### WORK ITEM
Line by line, return the listing exactly, without any of the images.
*** Block opens ***
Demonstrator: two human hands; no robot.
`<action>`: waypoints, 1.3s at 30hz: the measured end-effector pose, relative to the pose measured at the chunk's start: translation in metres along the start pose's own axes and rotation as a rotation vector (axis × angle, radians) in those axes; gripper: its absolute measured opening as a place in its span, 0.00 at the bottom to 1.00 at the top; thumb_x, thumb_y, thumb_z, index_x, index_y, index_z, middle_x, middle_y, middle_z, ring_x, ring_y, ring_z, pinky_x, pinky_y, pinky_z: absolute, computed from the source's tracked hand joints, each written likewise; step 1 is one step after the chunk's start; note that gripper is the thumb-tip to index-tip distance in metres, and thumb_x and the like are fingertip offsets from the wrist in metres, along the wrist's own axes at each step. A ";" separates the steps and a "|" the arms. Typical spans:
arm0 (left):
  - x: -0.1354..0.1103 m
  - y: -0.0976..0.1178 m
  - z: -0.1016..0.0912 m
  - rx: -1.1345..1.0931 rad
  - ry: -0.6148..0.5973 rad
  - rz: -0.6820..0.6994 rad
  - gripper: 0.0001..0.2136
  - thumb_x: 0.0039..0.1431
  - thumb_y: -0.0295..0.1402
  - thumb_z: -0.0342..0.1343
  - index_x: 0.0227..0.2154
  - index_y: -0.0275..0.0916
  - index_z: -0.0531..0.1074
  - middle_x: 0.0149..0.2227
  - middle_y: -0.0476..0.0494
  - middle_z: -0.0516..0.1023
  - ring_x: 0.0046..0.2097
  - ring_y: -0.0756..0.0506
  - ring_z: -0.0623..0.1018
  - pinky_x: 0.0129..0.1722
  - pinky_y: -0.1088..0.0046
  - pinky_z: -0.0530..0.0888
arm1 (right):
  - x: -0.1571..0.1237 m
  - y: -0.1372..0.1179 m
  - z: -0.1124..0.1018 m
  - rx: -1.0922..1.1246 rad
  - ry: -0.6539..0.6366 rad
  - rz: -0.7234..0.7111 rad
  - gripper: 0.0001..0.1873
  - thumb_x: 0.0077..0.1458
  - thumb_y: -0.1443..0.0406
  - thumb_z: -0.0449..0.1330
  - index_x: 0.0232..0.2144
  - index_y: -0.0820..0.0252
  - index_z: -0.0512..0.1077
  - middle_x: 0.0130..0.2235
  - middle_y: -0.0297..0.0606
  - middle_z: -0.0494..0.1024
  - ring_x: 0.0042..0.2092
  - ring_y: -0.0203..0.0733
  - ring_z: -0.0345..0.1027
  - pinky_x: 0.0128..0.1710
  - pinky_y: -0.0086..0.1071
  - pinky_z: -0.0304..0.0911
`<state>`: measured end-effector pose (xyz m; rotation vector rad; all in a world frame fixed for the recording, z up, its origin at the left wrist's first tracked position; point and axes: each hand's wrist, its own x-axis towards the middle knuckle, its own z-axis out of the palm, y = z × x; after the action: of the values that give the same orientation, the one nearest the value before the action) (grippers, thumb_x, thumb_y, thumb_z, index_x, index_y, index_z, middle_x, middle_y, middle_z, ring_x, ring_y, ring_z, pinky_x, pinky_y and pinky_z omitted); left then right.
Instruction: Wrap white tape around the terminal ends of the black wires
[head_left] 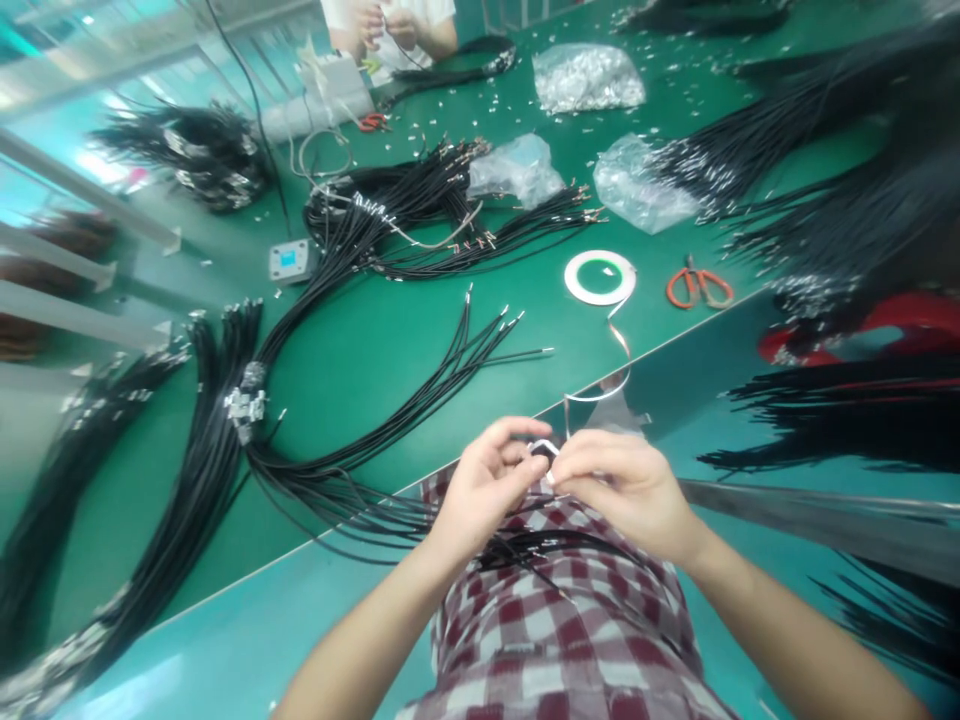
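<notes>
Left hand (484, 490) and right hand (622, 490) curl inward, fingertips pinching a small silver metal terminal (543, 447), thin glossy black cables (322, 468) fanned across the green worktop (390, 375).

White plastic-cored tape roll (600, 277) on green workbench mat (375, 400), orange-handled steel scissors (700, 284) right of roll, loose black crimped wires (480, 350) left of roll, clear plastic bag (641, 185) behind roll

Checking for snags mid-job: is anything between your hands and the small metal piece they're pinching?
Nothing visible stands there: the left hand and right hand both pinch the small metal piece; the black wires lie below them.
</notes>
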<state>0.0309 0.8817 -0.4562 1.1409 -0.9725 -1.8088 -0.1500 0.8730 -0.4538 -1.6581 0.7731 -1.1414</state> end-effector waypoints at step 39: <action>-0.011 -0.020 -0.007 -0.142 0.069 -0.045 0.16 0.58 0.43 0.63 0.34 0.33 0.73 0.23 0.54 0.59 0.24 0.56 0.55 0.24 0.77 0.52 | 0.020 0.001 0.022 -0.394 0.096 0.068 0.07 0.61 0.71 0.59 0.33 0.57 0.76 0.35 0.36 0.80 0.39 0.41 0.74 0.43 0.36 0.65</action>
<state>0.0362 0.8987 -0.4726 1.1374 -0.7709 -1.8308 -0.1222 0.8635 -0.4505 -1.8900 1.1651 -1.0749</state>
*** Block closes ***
### ANSWER SECTION
Demonstrator: two human hands; no robot.
`<action>`: waypoints, 1.3s at 30hz: the measured end-effector pose, relative to the pose measured at the chunk's start: translation in metres along the start pose's own axes and rotation as a rotation vector (axis × angle, radians) in those axes; gripper: its absolute measured opening as a place in its span, 0.00 at the bottom to 1.00 at the top; thumb_x, thumb_y, thumb_z, index_x, index_y, index_z, middle_x, middle_y, middle_z, ring_x, ring_y, ring_z, pinky_x, pinky_y, pinky_z: absolute, computed from the source's tracked hand joints, each written likewise; step 1 is one step after the chunk's start; note that gripper is the thumb-tip to index-tip distance in metres, and thumb_x and the like are fingertip offsets from the wrist in metres, along the wrist's own axes at each step. A ";" separates the steps and a "|" the arms. Typical spans:
arm0 (left):
  - x: -0.1354..0.1103 m
  - y: -0.0976..0.1178 m
  - z: -0.1016..0.0912 m
  - rx: -1.1345..1.0931 rad
  - ry: -0.6148..0.5973 rad
  - rz: -0.6820..0.6994 rad
  - gripper: 0.0001..0.2136
  - thumb_x: 0.0039..0.1431
  - thumb_y: -0.0295..0.1402
  - thumb_z: -0.0342..0.1343
  - index_x: 0.0227..0.2154
  - index_y: -0.0275..0.0916
  - index_z: -0.0531..0.1074
  - middle_x: 0.0149..0.2227
  - middle_y: -0.0476..0.0494
  - middle_z: -0.0516..0.1023
  - ring_x: 0.0046..0.2097
  - ring_y: -0.0756..0.0506
  - ring_z: -0.0623..0.1018
  - pinky_x: 0.0129..0.1722
  - pinky_y: -0.1088..0.0046
  - pinky_z: -0.0530..0.0888
arm1 (right):
  - x: -0.1571..0.1237 m
  - y: -0.1372..0.1179 m
  - z: -0.1124..0.1018 m
  - rx: -1.0922..1.1246 rad
  - ry: -0.6539..0.6366 rad
  - rz: -0.7234..0.7111 rad
  - gripper: 0.0001..0.1873
  - thumb_x: 0.0077..0.1458
  - thumb_y: -0.1443..0.0406
  - thumb_z: -0.0449..0.1330
  - index_x: 0.0232..0.2144
  - index_y: -0.0820..0.0252
  - index_z: -0.0512..0.1077
  - middle_x: 0.0130..0.2235
  - middle_y: -0.0297..0.0606
  - middle_z: -0.0494..0.1024
  - ring_x: 0.0042..0.2092
  - ring_y: -0.0203..0.0733
  - ring_z: -0.0345..0.1027
  - pinky_x: 0.0128..0.1710
  - pinky_y: -0.0086..0.1071
  - pinky_z: -0.0304..0.0911
`<state>`: measured end-effector pose (xyz m; rotation vector rad; all in a world frame fixed for the recording, z up, its origin at the left wrist's first tracked position; point and axes: each hand's wrist, its own x-axis towards the middle knuckle, its own z-axis out of the palm, y = z × x; after the action: of the values that give the same orientation, the one nearest the value before the action) (grippers, thumb_x, thumb_y, thumb_z, index_x, index_y, index_z, middle_x, middle_y, middle_z, ring_x, ring_y, ring_z, pinky_x, pinky_y and pinky_z omitted); left then right.
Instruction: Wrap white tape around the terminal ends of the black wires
[head_left] 
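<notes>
Left hand (484, 490) and right hand (622, 490) curl inward, fingertips pinching a small silver metal terminal (543, 447), thin glossy black cables (322, 468) fanned across the green worktop (390, 375).

White plastic-cored tape roll (600, 277) on green workbench mat (375, 400), orange-handled steel scissors (700, 284) right of roll, loose black crimped wires (480, 350) left of roll, clear plastic bag (641, 185) behind roll

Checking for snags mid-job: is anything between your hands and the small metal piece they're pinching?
Nothing visible stands there: the left hand and right hand both pinch the small metal piece; the black wires lie below them.
</notes>
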<state>0.0309 0.8817 -0.4562 1.1409 -0.9725 -1.8088 -0.1500 0.8730 -0.4538 -1.6581 0.7731 -1.1414</state> end-effector waypoints at step 39: <action>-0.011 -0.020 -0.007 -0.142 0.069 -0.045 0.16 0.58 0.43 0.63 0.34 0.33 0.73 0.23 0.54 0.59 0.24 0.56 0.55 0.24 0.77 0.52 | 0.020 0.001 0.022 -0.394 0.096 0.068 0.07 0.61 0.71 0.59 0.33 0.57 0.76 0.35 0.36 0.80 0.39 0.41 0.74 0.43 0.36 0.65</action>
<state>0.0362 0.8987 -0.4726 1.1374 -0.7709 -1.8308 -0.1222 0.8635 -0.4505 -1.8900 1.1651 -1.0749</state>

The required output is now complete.